When to Treat First in Metastatic NSCLC?
Real-world data show flexible sequencing of immunotherapy and local radical treatment can achieve durable survival in selected patients with synchronous oligometastatic NSCLC
By
Jo Cavallo
January 13, 2026
Clinical Scorecard: When to Treat First in Metastatic NSCLC?
At a Glance
Category Detail
Condition Synchronous oligometastatic non-small cell lung cancer (NSCLC)
Key Mechanisms Combination of immune checkpoint inhibitors (ICI) with local radical treatment (LRT)
Target Population Patients with de novo NSCLC and a single synchronous extrathoracic metastasis without actionable genomic alterations
Care Setting Multidisciplinary clinical settings, including cancer registries and institutional series
Key Highlights
Both upfront and delayed LRT combined with ICI result in a 3-year overall survival of about 45%. Median overall survival was 26 months in the upfront LRT cohort and 25 months in the upfront ICI cohort. Favorable prognostic factors include good performance status, non-squamous histology, and high PD-L1 expression. No clear survival signal emerged to suggest superiority of one sequencing approach over the other. Patient and disease characteristics are dominant drivers of outcomes.
Guideline-Based Recommendations
Diagnosis
Evaluate patients for synchronous oligometastatic NSCLC without actionable genomic alterations.
Management
Consider both upfront and delayed LRT combined with ICI based on individual patient characteristics.
Monitoring & Follow-up
Monitor overall survival and progression-free survival as key endpoints.
Risks
Be aware of potential early progression, treatment toxicity, and evolving goals of care that may prevent planned local therapy.
Patient & Prescribing Data
Patients with synchronous oligometastatic NSCLC and no actionable genetic alterations.

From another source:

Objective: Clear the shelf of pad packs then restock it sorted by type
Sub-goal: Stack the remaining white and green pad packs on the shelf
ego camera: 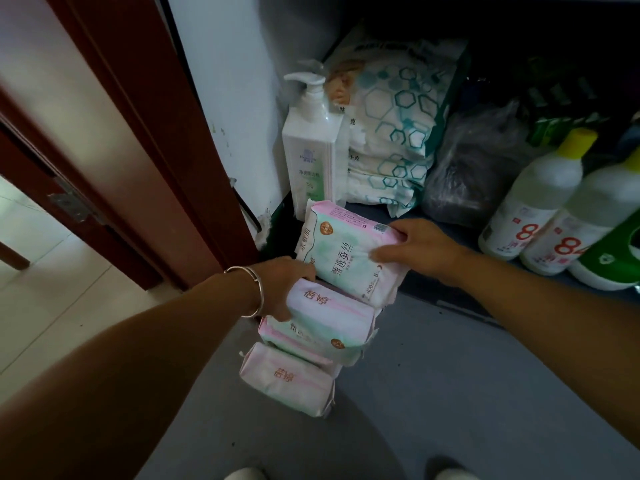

Flexibility in sequencing treatment based on disease biology, performance status, PD-L1 expression, and patient preferences is crucial.
Clinical Best Practices
Engage in multidisciplinary decision-making for treatment planning. Individualize care based on patient characteristics and preferences. Acknowledge the limitations of retrospective analyses when interpreting outcomes.